◆ Work to be completed
Only the lines from the one with "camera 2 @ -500" through the end of the material, both ends included, should be retyped exactly.

◆ Data section
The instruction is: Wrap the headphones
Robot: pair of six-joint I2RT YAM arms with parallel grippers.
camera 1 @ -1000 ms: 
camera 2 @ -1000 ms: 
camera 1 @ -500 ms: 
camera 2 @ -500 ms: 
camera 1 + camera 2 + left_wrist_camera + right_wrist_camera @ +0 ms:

◆ Finished task
camera 2 @ -500 ms: 
camera 1 + camera 2 + left_wrist_camera + right_wrist_camera @ +0 ms:

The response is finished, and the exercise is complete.